Lisa is Busy Nerding's Reviews > Fever 1793

Fever 1793 by Laurie Halse Anderson
Rate this book
Clear rating

by
671224
's review
Dec 14, 08

bookshelves: own-it, loaned-out
Read in December, 2008

in a sentence or two: it's 1793 in Philadelphia, and a mysterious fever is said to be killing people without mercy. the murmurings of yellow fever come to fruition when 15 year old Mattie's mom is struck ill with a fever that drives her crazy and gives her eyes a horrid yellow tinge.

Mattie, her mom, their cook Eliza and Mattie's grandpa run a coffeehouse in Philadelphia. grandpa served under the great General Washington and likes to fill her days sharing stories, sneaking her candy, and being overall supportive and encouraging. her dad died from a fall off a ladder which left her mom understandably saddened and bitter, very much unlike the soft and comforting woman she used to be. their life at the coffeehouse provides a good deal of gossip off the street about the fever, however, their first awareness is when their beloved scullery maid and friend of Mattie dies suddenly in her home.

the book is the journey of Mattie and her family in their attempts to avoid the yellow fever. the fear that people felt from not knowing how to prevent the spreading of the disease or what to do when it struck is strongly delivered by Anderson. the differing opinions of doctors, the despair, and the struggle to keep going when everything seems hopeless flood this book with rich emotions.

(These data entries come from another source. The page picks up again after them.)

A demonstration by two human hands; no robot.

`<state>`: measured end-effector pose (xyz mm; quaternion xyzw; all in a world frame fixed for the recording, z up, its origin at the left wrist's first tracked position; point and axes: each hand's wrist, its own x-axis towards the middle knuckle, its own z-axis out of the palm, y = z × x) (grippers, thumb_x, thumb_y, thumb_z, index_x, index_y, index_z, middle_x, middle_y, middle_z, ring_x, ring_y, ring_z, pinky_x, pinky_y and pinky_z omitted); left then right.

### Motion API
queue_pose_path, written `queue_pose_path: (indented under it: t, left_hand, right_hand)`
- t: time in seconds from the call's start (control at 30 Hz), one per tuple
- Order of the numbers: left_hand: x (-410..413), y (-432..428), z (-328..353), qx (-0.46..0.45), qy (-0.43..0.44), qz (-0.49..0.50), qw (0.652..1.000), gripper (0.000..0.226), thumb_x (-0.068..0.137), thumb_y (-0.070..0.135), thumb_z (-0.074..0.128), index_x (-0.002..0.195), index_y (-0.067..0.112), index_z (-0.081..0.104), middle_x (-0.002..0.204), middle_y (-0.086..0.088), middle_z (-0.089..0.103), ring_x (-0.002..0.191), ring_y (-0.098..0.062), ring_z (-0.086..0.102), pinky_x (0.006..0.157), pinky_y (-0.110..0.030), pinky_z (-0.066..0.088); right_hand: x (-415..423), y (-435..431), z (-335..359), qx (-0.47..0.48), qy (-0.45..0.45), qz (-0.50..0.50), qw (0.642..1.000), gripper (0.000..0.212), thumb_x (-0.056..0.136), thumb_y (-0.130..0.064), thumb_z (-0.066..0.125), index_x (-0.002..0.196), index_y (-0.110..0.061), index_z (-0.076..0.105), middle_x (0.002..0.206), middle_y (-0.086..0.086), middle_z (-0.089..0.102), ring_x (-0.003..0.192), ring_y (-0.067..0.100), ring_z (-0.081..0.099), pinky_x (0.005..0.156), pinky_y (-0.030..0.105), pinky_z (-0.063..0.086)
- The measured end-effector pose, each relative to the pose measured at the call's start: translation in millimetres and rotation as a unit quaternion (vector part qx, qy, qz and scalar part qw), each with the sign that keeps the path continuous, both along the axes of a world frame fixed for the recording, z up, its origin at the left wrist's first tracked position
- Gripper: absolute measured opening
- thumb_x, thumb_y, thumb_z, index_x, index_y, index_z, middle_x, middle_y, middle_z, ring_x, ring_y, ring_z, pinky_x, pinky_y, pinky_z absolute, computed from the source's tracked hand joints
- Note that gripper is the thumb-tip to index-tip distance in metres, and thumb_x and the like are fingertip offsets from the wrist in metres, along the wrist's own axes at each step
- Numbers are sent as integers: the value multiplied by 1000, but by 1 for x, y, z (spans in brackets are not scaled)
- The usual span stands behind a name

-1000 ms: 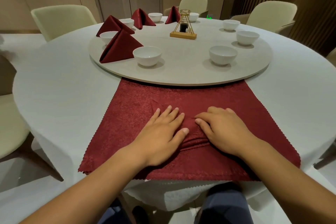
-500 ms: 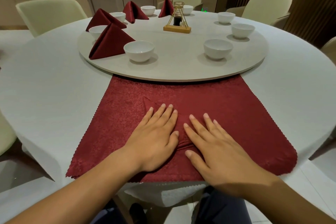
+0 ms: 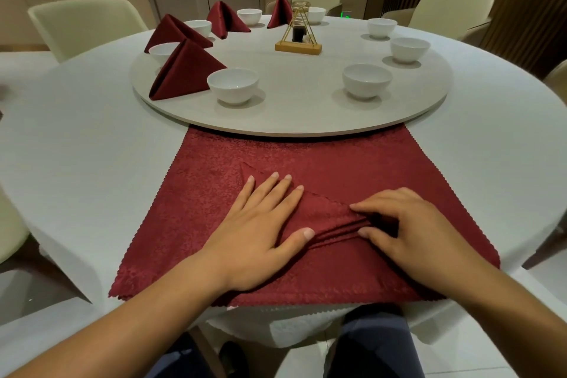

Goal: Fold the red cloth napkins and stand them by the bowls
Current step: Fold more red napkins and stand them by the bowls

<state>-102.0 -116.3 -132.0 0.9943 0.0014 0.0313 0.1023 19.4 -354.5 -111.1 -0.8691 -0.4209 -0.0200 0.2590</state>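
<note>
Red napkin (image 3: 319,218), folded into a flat triangle with several stacked edges showing, lies on the spread red cloth (image 3: 383,163) at the near edge of the table (image 3: 76,147), just short of the turntable (image 3: 306,113). Half a second ago both hands lay flat on it, side by side, smoothing. Now the left hand (image 3: 260,242) stays spread with straight fingers, pressing the left part of the triangle down. The right hand (image 3: 411,230) has slid to the right corner and curled. Its fingertips sit on top of the layers and its thumb at their edge, so it appears to pinch the stack.

I judge that the pressing is done and the next fold, or the lift, is starting, with the left hand as anchor. Four folded napkins already stand on the turntable, the nearest (image 3: 184,70) just beside a bowl (image 3: 233,84). The bowl further right (image 3: 366,80) has none yet, a likely place for this one.
</note>
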Motion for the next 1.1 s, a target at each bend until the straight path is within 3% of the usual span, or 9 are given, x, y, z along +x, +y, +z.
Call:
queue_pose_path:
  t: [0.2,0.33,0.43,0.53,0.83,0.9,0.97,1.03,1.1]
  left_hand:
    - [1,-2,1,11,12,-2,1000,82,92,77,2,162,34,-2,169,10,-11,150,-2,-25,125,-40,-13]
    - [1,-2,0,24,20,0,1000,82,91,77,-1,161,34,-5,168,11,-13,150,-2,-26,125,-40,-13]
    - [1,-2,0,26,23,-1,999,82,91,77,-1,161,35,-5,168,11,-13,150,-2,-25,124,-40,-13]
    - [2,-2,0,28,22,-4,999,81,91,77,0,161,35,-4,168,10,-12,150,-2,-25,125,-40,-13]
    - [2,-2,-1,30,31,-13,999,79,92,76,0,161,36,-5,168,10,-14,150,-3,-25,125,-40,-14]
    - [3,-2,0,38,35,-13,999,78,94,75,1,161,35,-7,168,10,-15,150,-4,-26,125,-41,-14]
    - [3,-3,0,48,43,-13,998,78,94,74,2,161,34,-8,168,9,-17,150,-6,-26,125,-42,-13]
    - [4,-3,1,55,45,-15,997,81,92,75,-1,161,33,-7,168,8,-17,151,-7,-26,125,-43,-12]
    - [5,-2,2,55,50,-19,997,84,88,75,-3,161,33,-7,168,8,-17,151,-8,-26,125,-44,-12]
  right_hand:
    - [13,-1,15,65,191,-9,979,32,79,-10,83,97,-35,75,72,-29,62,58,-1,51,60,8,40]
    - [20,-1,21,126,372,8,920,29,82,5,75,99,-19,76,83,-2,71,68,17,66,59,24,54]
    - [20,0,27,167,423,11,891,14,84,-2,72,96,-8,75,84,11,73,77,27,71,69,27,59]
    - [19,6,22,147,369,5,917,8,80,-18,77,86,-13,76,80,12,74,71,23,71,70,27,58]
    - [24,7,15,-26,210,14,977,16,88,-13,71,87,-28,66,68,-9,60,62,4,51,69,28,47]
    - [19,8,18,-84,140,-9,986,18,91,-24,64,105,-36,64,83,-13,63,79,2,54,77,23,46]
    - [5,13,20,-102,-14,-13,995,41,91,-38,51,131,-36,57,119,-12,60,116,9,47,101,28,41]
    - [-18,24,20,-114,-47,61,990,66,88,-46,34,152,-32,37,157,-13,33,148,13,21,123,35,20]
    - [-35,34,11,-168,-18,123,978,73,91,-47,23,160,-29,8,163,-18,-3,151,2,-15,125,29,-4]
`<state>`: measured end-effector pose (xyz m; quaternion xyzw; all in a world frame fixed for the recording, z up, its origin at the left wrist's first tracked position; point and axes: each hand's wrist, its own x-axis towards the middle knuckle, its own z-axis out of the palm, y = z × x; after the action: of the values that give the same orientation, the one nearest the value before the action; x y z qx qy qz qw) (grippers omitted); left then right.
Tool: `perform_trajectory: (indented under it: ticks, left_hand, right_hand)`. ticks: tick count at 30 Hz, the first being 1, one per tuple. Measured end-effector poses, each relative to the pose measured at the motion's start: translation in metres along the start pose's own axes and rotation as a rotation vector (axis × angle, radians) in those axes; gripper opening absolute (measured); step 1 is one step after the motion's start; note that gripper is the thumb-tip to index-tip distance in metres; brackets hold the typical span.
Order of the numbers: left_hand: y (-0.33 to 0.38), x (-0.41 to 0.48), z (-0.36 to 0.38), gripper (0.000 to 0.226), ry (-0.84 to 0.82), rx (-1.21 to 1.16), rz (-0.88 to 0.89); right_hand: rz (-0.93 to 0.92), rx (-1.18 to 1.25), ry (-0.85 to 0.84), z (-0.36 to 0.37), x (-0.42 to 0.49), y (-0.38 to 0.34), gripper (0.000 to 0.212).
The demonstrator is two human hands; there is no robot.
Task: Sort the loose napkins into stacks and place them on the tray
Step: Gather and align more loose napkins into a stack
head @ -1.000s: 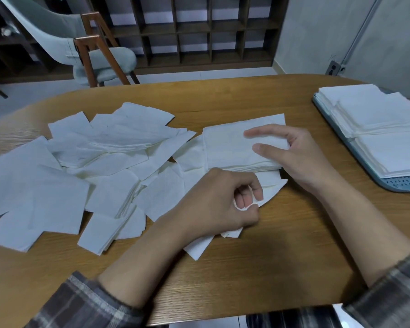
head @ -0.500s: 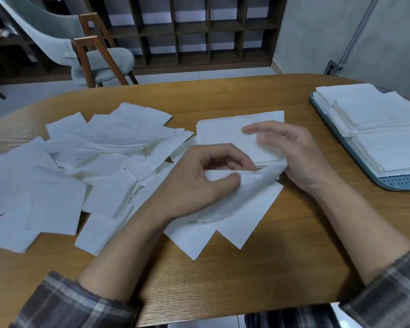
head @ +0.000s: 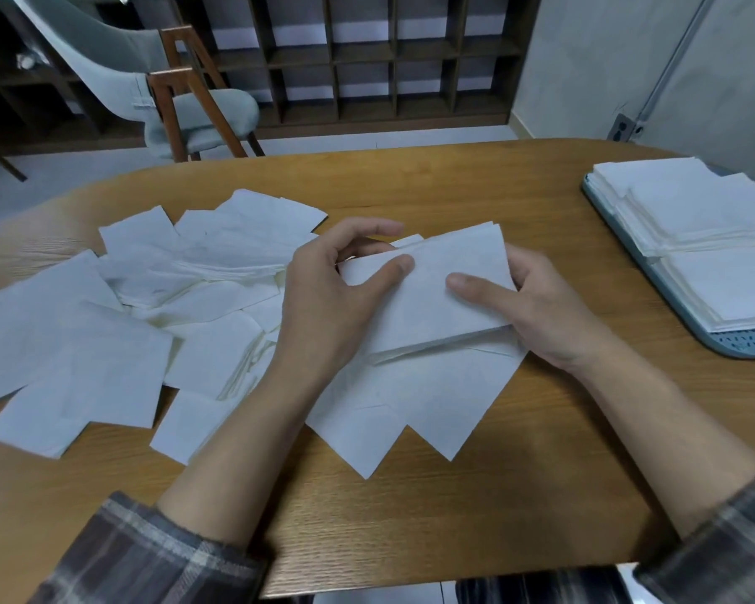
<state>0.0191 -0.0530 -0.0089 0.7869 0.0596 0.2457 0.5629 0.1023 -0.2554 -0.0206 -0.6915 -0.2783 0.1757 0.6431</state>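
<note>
A wooden table (head: 410,507) with a rounded far edge carries loose napkins (head: 105,342) spread across its left half (many overlapping, some askew). A few more napkins (head: 410,398) lie at the middle near the front edge. A blue-grey tray (head: 742,346) sits at the right, piled with napkin stacks (head: 715,237).

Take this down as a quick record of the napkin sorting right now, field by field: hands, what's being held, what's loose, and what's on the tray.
held stack: napkins, tilted, between both hands
left hand: grips its left edge, thumb on top
right hand: grips its right edge, thumb on top
loose napkins: scattered on the table, mostly left of the hands, some beneath the stack
tray: blue-grey, at the table's right
tray stacks: napkin piles on the tray
behind: chair
</note>
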Motion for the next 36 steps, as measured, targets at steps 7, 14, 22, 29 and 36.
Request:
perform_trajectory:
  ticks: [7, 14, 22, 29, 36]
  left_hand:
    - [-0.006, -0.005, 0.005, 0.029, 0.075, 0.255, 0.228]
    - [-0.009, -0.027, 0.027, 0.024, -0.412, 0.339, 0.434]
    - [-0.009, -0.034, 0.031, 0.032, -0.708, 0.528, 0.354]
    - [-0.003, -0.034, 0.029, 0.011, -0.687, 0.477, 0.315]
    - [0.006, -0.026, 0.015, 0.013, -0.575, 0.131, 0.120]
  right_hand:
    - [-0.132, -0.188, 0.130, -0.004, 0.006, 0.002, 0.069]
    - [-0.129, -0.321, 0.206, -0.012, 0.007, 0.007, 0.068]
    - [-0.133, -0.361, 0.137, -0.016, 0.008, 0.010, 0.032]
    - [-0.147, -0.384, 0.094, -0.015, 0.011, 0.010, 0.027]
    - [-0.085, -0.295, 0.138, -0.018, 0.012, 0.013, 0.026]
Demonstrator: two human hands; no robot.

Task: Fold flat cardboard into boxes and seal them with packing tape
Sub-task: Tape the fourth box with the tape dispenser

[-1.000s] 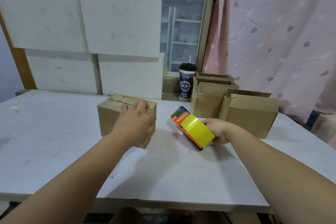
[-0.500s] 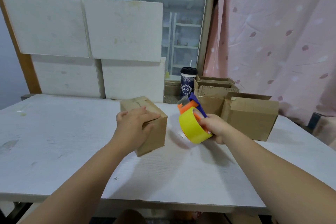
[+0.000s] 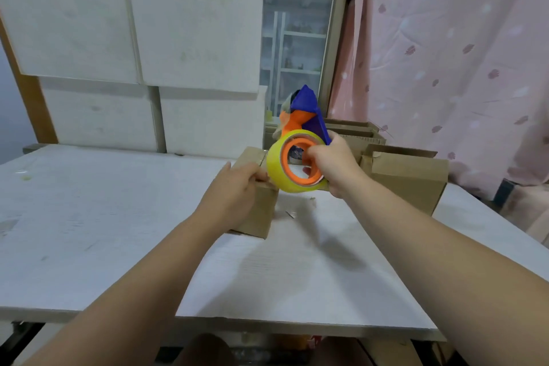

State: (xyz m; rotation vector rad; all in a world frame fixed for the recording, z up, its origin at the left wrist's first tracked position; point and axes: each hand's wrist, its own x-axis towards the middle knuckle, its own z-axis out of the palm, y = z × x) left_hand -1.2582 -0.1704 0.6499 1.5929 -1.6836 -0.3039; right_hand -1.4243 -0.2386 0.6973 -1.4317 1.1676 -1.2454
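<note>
A person's left hand (image 3: 234, 196) holds a small closed cardboard box (image 3: 260, 218) on a white table (image 3: 104, 217), fingers bent over its top edge. The fingertips vanish behind a yellow roll of packing tape (image 3: 274, 169), which also hides much of the box top. The right hand (image 3: 337, 171) is clenched around an orange and blue tape dispenser (image 3: 304, 101), raised just above the box with its nose pointing upward. The blade end is blurred. Behind the right hand, several open cardboard boxes (image 3: 410, 181) stand partly covered, before a pink curtain (image 3: 445, 53).
</note>
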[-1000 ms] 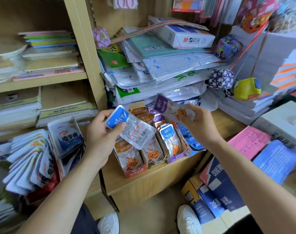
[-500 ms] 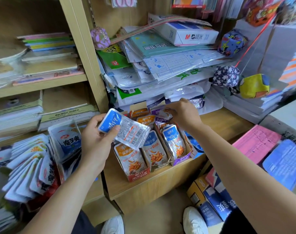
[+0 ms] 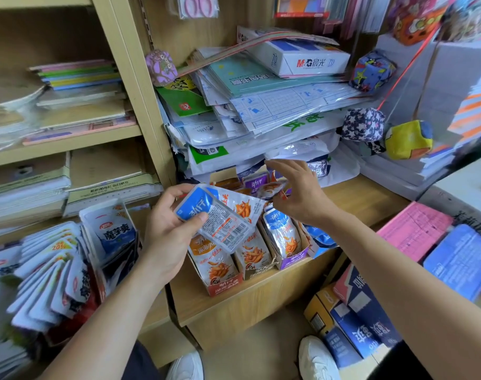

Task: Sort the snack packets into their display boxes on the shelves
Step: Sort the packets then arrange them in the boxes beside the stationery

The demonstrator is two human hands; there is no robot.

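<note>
- Mid-sort at a crowded shop shelf: three open display boxes stand side by side on it, an orange box, a middle box and a purple box. Each already holds upright snack packets, so part of the job looks done.
- The left hand hovers above the boxes, its fingers and thumb gripping two packets yet to be placed: a blue-topped packet, back side up, and an orange-printed packet fanned out behind it.
- The right hand hangs over the back of the purple box with its fingers spread. A blurred packet sits at its thumb; whether the hand pinches it cannot be told.
- More appears to remain: loose blue packets lie on the shelf just beside the purple box, with no matching blue box clearly in view.
- A large fan of white-and-blue packets fills the bay to the left; whether it belongs to this sort is unclear.
- Judged overall, the work stands somewhere in its middle.
</note>
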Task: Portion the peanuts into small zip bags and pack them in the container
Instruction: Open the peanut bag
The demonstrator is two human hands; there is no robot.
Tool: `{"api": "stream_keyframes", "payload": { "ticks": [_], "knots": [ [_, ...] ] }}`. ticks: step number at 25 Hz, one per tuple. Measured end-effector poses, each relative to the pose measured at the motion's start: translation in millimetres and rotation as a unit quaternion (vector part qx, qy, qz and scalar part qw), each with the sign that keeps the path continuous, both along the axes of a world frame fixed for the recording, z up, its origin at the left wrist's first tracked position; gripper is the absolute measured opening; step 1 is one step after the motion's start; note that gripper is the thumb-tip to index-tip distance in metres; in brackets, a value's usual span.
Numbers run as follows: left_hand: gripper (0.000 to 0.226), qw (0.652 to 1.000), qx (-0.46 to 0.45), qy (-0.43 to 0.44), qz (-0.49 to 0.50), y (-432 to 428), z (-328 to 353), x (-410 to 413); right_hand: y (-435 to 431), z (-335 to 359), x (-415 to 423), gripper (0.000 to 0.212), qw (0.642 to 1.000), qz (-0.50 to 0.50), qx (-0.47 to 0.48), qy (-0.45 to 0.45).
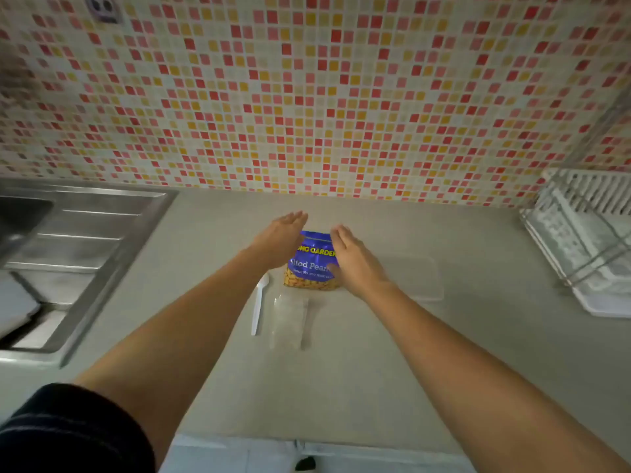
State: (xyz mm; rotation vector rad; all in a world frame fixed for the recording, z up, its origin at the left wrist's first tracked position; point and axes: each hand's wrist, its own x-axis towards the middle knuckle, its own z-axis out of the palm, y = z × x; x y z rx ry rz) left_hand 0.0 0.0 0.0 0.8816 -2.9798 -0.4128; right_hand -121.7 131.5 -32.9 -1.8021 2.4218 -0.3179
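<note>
A blue bag of salted peanuts (312,264) lies on the beige counter, its clear lower part showing the nuts. My left hand (281,238) hovers open at the bag's left edge, fingers stretched toward the wall. My right hand (351,259) is open over the bag's right side and covers part of the label. A white plastic spoon (259,303) lies just left of the bag. A stack of small clear zip bags (288,319) sits in front of it. A clear flat container (418,279) rests to the right, partly behind my right wrist.
A steel sink (78,254) with a drainboard fills the left side. A white dish rack (587,240) stands at the far right against the mosaic-tiled wall. The counter's front edge (307,438) runs along the bottom, with cabinet fronts below it.
</note>
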Motion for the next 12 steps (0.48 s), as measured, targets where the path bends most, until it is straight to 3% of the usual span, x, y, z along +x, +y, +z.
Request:
{"api": "stream_keyframes", "payload": {
  "ticks": [5,9,12],
  "knots": [
    [0.038,0.995,0.052,-0.067,-0.049,-35.1,-6.2,-21.9,-20.9,-25.2,-9.9,0.072,1.0,-0.007,-0.014,0.014],
    [0.026,0.995,0.049,-0.038,-0.072,-51.9,-10.0,-25.3,-24.4,-40.0,-20.2,0.074,0.986,0.008,-0.151,0.064],
    [0.024,0.995,0.051,-0.001,-0.09,-56.5,-13.3,-22.5,-26.6,-45.1,-20.9,0.062,0.971,0.021,-0.22,0.096]
  ]
}}
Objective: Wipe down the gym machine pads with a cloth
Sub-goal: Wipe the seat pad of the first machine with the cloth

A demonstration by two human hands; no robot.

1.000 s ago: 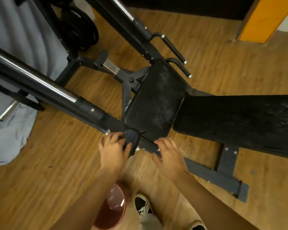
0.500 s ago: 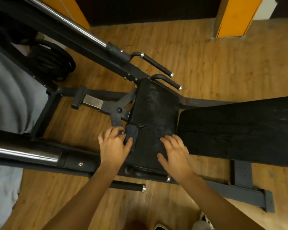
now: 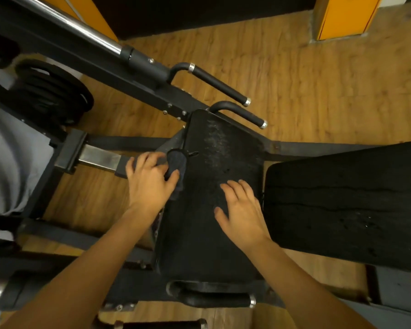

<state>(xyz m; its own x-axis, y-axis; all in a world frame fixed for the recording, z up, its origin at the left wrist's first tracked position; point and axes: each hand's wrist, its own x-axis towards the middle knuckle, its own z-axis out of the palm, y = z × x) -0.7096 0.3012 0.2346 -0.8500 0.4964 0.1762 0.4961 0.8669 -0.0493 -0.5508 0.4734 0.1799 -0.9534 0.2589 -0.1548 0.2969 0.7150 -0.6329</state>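
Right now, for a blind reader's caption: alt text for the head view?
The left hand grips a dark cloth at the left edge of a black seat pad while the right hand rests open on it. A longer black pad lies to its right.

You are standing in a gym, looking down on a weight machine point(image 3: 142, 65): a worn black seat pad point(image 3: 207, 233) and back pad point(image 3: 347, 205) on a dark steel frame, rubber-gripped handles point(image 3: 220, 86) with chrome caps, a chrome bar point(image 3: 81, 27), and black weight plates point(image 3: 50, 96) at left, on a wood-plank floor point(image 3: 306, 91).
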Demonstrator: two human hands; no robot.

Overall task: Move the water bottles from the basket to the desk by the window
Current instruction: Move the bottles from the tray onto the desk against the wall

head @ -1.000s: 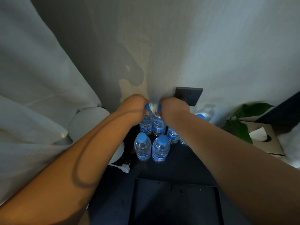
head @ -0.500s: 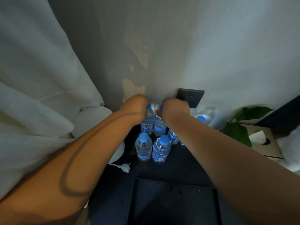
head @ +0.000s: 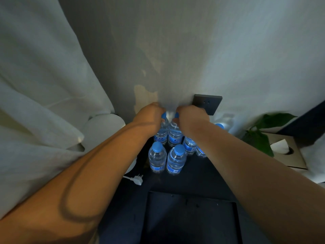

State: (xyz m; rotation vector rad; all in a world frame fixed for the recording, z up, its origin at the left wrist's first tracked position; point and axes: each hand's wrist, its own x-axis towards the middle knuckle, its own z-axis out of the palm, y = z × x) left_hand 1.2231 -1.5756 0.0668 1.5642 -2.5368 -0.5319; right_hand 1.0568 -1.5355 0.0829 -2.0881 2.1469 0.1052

i was impressed with Mattie's voice as the narrator. as a 15 year old, she's in that awkward phase somewhere between being a girl to being a woman, which adds a blend of insecurity and determination that fits perfectly with the surrounding circumstances of the rest of the story. i didn't think i was getting too sucked in to the emotions until i was bawling in the middle when someone died...then i realized how captivating this book was.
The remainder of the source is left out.